YOUR INSTRUCTIONS —
Beginning with the line that holds "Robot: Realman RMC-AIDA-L" in the data below, give again every line through the one that holds "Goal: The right", exactly as written.

DATA BLOCK —
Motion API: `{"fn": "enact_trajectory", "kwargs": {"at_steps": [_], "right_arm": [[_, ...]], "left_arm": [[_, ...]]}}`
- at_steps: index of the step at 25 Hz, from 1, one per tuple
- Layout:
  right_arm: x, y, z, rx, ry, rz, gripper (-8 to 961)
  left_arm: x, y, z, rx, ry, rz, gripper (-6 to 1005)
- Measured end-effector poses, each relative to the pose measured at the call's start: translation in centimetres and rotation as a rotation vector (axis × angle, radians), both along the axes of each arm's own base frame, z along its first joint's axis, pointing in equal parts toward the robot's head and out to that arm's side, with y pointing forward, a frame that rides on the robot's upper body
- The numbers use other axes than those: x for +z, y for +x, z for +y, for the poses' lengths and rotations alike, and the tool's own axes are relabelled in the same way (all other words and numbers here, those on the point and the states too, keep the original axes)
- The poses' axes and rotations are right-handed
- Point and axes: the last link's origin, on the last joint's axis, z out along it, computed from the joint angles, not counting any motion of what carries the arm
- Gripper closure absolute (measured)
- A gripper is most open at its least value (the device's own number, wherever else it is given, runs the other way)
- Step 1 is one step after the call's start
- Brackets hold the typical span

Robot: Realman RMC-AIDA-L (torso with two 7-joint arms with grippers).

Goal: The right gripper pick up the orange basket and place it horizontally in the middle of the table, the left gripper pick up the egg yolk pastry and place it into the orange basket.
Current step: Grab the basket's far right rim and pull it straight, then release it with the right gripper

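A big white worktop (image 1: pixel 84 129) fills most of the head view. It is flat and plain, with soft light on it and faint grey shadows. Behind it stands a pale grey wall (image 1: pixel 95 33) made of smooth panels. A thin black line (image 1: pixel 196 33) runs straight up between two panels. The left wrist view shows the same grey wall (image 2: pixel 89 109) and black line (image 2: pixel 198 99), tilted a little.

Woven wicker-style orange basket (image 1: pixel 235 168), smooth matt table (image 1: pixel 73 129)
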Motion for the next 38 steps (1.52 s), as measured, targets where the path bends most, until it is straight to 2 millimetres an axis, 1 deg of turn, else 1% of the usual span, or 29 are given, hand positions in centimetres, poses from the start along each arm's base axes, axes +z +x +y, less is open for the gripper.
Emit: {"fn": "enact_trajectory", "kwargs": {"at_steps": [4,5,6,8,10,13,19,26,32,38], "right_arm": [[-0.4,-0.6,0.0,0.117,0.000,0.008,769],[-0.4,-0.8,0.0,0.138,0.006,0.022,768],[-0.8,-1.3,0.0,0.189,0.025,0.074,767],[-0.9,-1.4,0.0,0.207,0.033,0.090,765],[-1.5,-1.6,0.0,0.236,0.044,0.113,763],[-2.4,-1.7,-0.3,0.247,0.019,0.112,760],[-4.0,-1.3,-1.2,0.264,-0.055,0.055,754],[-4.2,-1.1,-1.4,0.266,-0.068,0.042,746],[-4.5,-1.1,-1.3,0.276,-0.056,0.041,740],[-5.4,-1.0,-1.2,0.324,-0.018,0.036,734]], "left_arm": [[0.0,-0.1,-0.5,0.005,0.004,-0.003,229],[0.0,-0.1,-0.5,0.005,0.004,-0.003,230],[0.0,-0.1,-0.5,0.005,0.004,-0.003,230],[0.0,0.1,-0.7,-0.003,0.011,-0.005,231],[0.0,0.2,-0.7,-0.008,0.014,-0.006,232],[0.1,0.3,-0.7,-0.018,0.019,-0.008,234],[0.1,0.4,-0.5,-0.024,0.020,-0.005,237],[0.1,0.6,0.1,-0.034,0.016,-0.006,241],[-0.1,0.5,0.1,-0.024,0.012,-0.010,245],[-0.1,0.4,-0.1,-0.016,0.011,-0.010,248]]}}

RESPONSE BOX —
Robot: Realman RMC-AIDA-L (torso with two 7-joint arms with grippers).

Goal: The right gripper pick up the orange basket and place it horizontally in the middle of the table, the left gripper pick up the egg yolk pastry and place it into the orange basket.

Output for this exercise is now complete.